The ban was lifted as a part of a massive, year-end budget deal approved by Congress and signed by President Obama last month.
It is a miracle!
Despite that victory — and a surge in oil and natural gas production in the past seven years — Gerard criticized the Obama administration for imposing what he called unnecessary regulations on oil and gas drilling, especially on federal lands. Most of the increased drilling has occurred on state and private lands.
Gerard also criticized Obama’s plan to curb greenhouse gas emissions from new and existing power plants and took aim at the president’s rejection of the proposed Keystone XL oil pipeline from Canada, saying it was based on ‘‘political ideology’’ rather than sound policy.
In other words, it stunk!
‘‘The stated reason for denying the pipeline — environmental protection — was contradicted’’ by Obama’s own State Department, Gerard said, noting the department issued five reports that determined the pipeline would not significantly affect carbon pollution levels.
Rejection of the pipeline actually could increase carbon emissions by 42 percent due to an increase in truck, rail, and barge traffic needed to transport oil from Canada’s western tar sands to refineries along the US Gulf Coast, Gerard said.
Related: Oregon fuel-truck driver is killed in fiery crash into parked railroad cars
Thus we need more pipelines (more on those later).
Gerard also renewed his call for the administration to scrap a Renewable Fuel Standard that promotes corn-based ethanol and other alternative fuels, labeling the mandate another relic of the past.
I'm in agreement there. Burning food was never a good idea, but then again, we do have all that GMO corn no one wants to eat.

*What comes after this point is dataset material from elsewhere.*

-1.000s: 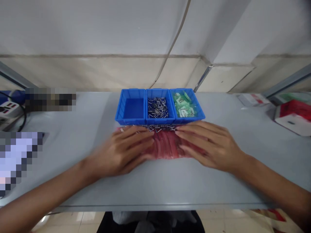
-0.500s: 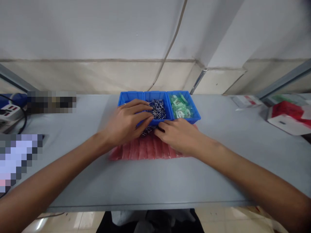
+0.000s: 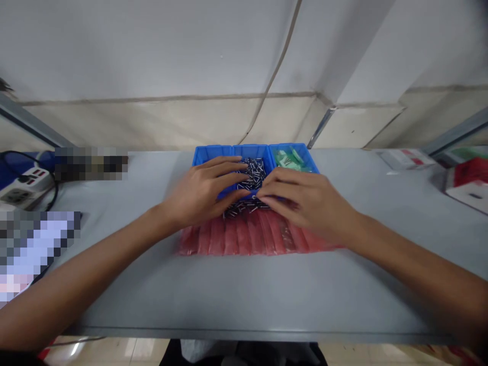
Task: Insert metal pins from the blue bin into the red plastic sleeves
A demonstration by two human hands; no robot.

Tom Buis, co-chair of Growth Energy, an ethanol industry group, called the ethanol mandate ‘‘a resounding success’’ that is doing exactly what Congress intended when it approved the law in 2005. ‘‘Not only is it creating jobs, it is revitalizing rural economies, reducing harmful emissions, improving our environment, and reducing our dangerous de-pendence on foreign oil and fossil fuel,’’ Buis said.
Bill Snape, senior counsel for the Center for Biological Diversity, an environmental group, said low oil prices make this year ‘‘an especially good time to articulate a workable ‘keep it in the ground’ strategy’’ to address global warming.

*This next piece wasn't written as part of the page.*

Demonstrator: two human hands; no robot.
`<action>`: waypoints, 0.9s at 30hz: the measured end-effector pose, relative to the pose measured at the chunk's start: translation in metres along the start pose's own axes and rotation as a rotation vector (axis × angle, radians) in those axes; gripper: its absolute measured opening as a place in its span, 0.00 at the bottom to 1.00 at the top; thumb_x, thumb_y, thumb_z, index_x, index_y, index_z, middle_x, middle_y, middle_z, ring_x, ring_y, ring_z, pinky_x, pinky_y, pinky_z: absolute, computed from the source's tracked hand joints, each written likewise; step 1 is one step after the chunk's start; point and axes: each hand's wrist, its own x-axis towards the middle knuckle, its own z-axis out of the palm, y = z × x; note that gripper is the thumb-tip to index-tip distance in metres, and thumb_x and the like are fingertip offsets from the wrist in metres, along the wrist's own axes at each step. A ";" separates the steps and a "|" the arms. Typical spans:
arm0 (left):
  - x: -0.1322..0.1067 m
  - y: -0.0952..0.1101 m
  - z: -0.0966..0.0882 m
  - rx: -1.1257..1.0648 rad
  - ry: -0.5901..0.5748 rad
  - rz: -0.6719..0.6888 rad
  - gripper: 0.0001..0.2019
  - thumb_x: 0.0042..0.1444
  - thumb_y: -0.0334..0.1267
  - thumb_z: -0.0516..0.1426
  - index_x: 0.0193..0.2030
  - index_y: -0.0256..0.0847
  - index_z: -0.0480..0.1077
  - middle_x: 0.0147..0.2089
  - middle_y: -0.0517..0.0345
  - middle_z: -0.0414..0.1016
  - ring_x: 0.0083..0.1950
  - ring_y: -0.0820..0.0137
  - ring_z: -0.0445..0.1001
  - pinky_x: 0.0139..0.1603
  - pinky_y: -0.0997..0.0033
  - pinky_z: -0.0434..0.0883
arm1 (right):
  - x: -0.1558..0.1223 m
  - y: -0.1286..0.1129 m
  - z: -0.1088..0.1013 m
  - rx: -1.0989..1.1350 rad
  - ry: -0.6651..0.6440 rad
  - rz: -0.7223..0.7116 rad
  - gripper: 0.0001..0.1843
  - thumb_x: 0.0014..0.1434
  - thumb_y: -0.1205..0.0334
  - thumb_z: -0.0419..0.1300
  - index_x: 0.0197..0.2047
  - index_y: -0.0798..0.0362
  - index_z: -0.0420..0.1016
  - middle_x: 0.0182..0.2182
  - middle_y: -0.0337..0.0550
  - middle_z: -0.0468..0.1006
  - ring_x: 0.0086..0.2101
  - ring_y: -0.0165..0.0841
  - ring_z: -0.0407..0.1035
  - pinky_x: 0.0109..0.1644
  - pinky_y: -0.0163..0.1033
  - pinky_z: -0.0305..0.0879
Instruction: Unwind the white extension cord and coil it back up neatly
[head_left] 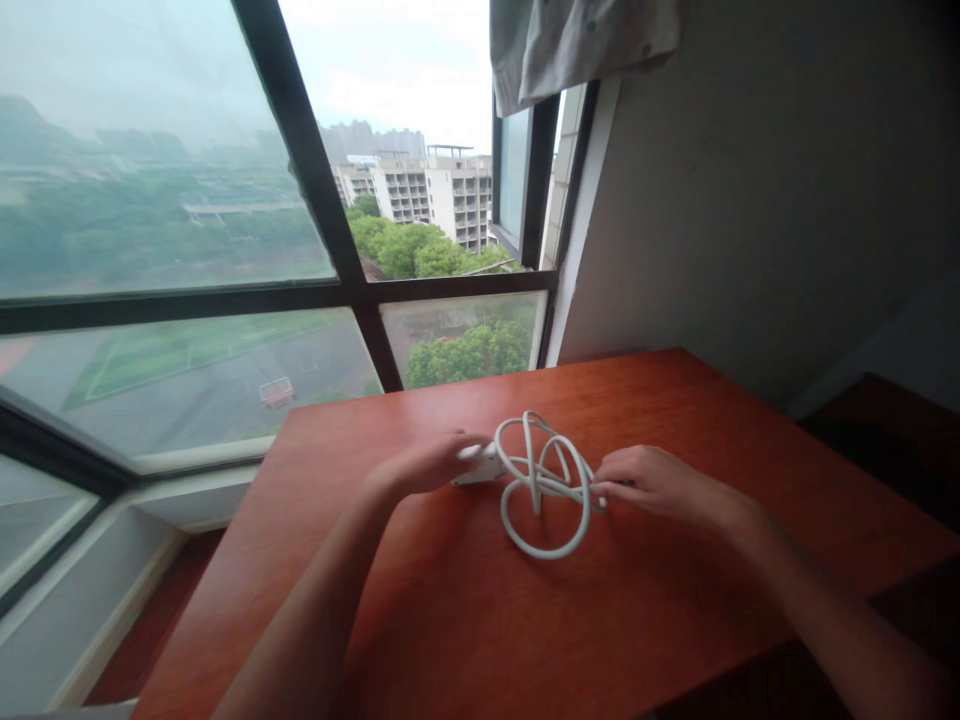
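Corner of a room, daylit by windows; 1 worktop (450, 610), reddish-brown, smooth, faint sheen.

Hands, 2, bare, above the worktop. Left hand (429, 466): fingers closed round a white block (484, 464), partly hidden by them. Right hand (649, 480): fingers pinched on the white cord (545, 553), near the cord's right side; a dark bit at the fingertips is too small to identify.

Cord: 1, in loose, crossing loops between the hands, over the middle of the worktop; block at its left.

Beyond the worktop's far edge: dark window frame (352, 290), several panes, those at left hazy; 1 narrow sash (516, 185) at right, standing ajar. Pale curtain (577, 50), hanging at top. Outside: green trees (420, 250), pale multi-storey buildings (457, 195), sports ground (187, 365) below.

Right: plain grey wall (750, 200), in shadow. Lower left: reddish floor (161, 610) beside a pale low wall (112, 580).
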 end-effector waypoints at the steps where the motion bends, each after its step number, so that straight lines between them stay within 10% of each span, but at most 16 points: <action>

‘‘We can all do the math’’ on climate change, Snape said. ‘‘Most of this stuff needs to stay put. Exports that benefit the industry only’’ move the United States in the wrong direction, he said....
That will make $ome hearts warm.
"Crude oil keeps hitting recent lows, drops to $30 per barrel" by Dan Murtaugh and Robert Tuttle Bloomberg News January 13, 2016
The world mostly ignored Ed Morse 11 months ago when the head of commodities research at Citigroup said the price of oil could drop as low as $20 per barrel.

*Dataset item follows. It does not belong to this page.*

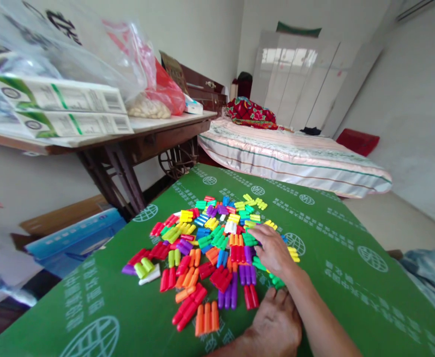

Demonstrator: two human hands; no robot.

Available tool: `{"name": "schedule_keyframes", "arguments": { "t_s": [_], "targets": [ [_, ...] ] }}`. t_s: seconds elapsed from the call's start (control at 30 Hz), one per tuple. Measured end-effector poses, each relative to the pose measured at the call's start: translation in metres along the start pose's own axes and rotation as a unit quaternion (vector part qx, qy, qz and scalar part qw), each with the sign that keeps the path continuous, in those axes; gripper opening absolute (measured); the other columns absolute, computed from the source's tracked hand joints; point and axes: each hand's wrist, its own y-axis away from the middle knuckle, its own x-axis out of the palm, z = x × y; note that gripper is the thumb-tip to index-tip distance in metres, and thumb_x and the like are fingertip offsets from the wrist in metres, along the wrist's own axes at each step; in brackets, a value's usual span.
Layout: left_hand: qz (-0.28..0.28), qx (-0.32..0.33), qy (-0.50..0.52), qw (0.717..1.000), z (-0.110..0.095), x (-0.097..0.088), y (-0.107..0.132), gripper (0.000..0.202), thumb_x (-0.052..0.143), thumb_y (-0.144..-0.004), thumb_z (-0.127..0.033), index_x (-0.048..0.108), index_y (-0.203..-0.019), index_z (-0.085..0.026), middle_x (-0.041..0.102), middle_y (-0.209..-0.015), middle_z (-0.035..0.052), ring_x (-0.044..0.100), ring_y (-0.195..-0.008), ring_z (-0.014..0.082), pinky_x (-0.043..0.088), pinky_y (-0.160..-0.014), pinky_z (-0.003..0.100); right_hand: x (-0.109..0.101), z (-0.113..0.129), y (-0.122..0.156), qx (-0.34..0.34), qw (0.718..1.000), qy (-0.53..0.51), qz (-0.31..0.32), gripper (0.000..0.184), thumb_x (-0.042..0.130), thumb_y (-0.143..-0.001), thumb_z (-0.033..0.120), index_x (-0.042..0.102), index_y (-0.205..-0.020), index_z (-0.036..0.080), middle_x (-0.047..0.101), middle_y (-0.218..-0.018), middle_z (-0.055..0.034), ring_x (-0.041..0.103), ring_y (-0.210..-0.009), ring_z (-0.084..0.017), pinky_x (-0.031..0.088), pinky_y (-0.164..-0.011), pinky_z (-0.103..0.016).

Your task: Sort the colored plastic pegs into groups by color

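Note:
Many small plastic capsule-shaped pieces, like pen caps, lie on a green tabletop point(314, 297), mostly side by side in twos and threes. My right hand point(273, 248) reaches over the right side of the pile. Its fingers and thumb are apart, with the tips at a green cluster point(249, 239); whether they touch it I cannot tell. Close to the front edge, my left hand point(277, 322) is curled, knuckles up and fingertips hidden. Just beyond its knuckles are green pieces point(276, 281). An orange trio point(207, 318) and a red pair point(251, 297) lie left of that hand.
At left stands a sewing-machine table point(161, 130) bearing long cartons point(72, 109) and plastic bags point(165, 89). Beneath it is a blue box point(76, 238). A bed point(295, 153) is behind the tabletop, with a white wardrobe point(299, 79) farther back. Blue cloth point(433, 282) lies at right.

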Motion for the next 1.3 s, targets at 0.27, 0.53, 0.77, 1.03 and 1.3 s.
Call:
{"name": "schedule_keyframes", "arguments": {
  "t_s": [0.27, 0.53, 0.77, 1.03, 1.3],
  "targets": [
    [0.021, 0.007, 0.019, 1.0, 0.003, 0.007, -0.001, 0.036, 0.046, -0.088, -0.036, 0.061, -0.104, -0.008, 0.062, -0.108, 0.0154, 0.053, -0.1, 0.0279, 0.043, -0.085, 0.043, 0.009, -0.001, -0.021, 0.02, 0.997, 0.024, 0.074, 0.046, 0.061, -0.063, 0.008, 0.066, -0.108, 0.018, 0.058, -0.124, -0.0115, 0.05, -0.116, -0.028, 0.037, -0.1, -0.043],
    [0.007, -0.009, 0.041, 0.999, 0.001, 0.007, 0.001, 0.035, 0.049, -0.085, -0.034, 0.059, -0.103, -0.006, 0.058, -0.116, 0.0167, 0.049, -0.106, 0.0264, 0.038, -0.091, 0.041, -0.008, -0.031, 0.008, 0.066, 0.997, -0.021, 0.032, 0.034, 0.063, -0.07, 0.015, 0.068, -0.103, 0.019, 0.063, -0.114, -0.0092, 0.055, -0.11, -0.023, 0.041, -0.098, -0.037],
    [-0.013, 0.0, 0.012, 1.0, 0.001, 0.001, 0.001, 0.04, 0.049, -0.084, -0.032, 0.057, -0.112, -0.006, 0.059, -0.116, 0.0173, 0.048, -0.111, 0.0306, 0.037, -0.093, 0.044, -0.008, -0.005, 0.037, 0.069, 0.994, 0.052, 0.063, 0.041, 0.074, -0.061, 0.023, 0.067, -0.101, 0.021, 0.062, -0.113, -0.0113, 0.053, -0.111, -0.031, 0.041, -0.095, -0.043],
    [-0.026, 0.004, -0.014, 1.0, 0.001, -0.002, 0.004, 0.039, 0.043, -0.087, -0.026, 0.056, -0.116, -0.004, 0.06, -0.116, 0.0168, 0.054, -0.105, 0.027, 0.034, -0.1, 0.043, 0.0, -0.002, 0.046, 0.066, 0.997, 0.012, 0.029, 0.02, 0.066, -0.068, 0.012, 0.065, -0.084, 0.024, 0.065, -0.096, -0.0046, 0.057, -0.096, -0.023, 0.044, -0.089, -0.036],
    [-0.01, 0.01, 0.0, 1.0, 0.003, -0.001, 0.003, 0.039, 0.047, -0.085, -0.029, 0.056, -0.116, -0.006, 0.061, -0.114, 0.0149, 0.053, -0.106, 0.0264, 0.035, -0.1, 0.041, 0.007, -0.001, 0.053, 0.091, 0.989, -0.095, -0.066, 0.011, 0.062, -0.072, 0.016, 0.062, -0.081, 0.023, 0.064, -0.091, -0.0037, 0.059, -0.089, -0.02, 0.047, -0.083, -0.035]
  ]
}}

It’s paying attention now that crude has tipped to about $30.
BP Plc slashed 4,000 jobs, Petroleo Brasileiro SA slashed its spending plan, and Petroliam Nasional Bhd. warned that it faces several tough years before crude futures in the United States sank into the $20s for the first time in 12 years.
See: BP to eliminate 4,000 more jobs
Just in case you missed it.
Morse, who wrote in a Feb. 9 research note that oil could fall “perhaps as low as the $20 range for a while,” said Tuesday in Calgary that the world is now “confronting $20 oil.”
“The $20 number is something you have to talk about,” Morse said. “When you’ve seen a $10 price slide and WTI is trading just slightly above $30, the likelihood is fairly great. Clearly oil markets cannot maintain a price at below the $30 level for very long. The question is how much longer.”
West Texas Intermediate fell as low as $29.93 a barrel before settling at $30.44 Tuesday, the lowest level since December 2003.
Low oil prices could cause problems for US oil companies with debt covenants that specify certain debt-to-earnings ratios or interest coverage, and will make it even harder for those companies to obtain financing to continue to operate, said Mark Sadeghian, a senior director for the energy and commodities group at Fitch Ratings Ltd.
The Bloomberg Commodities Index fell to the lowest level since at least 1991 as demand from slowing emerging-market economies fails to keep pace with a flood of supply from investments made during the price boom of a half-decade ago.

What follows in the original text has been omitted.